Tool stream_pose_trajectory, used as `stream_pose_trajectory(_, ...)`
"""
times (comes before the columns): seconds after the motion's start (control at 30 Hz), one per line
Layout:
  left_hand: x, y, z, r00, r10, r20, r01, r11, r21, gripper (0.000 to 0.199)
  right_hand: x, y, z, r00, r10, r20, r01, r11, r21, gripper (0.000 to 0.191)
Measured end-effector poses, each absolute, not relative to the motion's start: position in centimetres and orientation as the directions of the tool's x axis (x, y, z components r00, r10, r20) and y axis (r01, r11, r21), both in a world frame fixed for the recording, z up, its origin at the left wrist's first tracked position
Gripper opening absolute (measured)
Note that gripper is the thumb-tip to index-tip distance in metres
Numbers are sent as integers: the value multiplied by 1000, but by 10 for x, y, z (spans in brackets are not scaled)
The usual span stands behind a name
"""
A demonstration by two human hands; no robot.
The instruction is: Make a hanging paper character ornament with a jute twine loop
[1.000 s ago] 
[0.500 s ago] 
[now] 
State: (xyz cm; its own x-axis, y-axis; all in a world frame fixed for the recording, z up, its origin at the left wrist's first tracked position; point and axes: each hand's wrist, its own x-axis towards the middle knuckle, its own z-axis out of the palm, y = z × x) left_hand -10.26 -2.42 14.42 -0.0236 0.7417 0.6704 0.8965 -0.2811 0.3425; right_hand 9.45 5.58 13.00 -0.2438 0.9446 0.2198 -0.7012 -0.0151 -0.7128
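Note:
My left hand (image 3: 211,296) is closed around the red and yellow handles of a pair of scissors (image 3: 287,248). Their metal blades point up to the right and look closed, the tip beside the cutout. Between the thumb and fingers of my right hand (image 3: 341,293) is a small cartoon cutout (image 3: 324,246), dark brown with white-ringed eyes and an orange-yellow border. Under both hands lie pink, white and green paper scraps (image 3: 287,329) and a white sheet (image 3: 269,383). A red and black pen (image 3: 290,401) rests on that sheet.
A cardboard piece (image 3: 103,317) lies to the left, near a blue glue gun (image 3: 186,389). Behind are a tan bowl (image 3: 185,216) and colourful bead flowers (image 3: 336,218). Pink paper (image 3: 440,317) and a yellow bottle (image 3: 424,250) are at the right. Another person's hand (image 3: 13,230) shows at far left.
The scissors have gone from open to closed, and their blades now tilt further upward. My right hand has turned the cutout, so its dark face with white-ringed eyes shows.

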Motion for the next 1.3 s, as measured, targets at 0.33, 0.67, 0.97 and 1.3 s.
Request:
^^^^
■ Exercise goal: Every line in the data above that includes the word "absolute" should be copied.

■ Answer area:
Measured end-effector poses, each absolute, not relative to the motion's start: position in centimetres and orientation as the directions of the tool's x axis (x, y, z components r00, r10, r20) and y axis (r01, r11, r21), both in a world frame fixed for the recording, z up, its origin at the left wrist's first tracked position
Gripper opening absolute (measured)

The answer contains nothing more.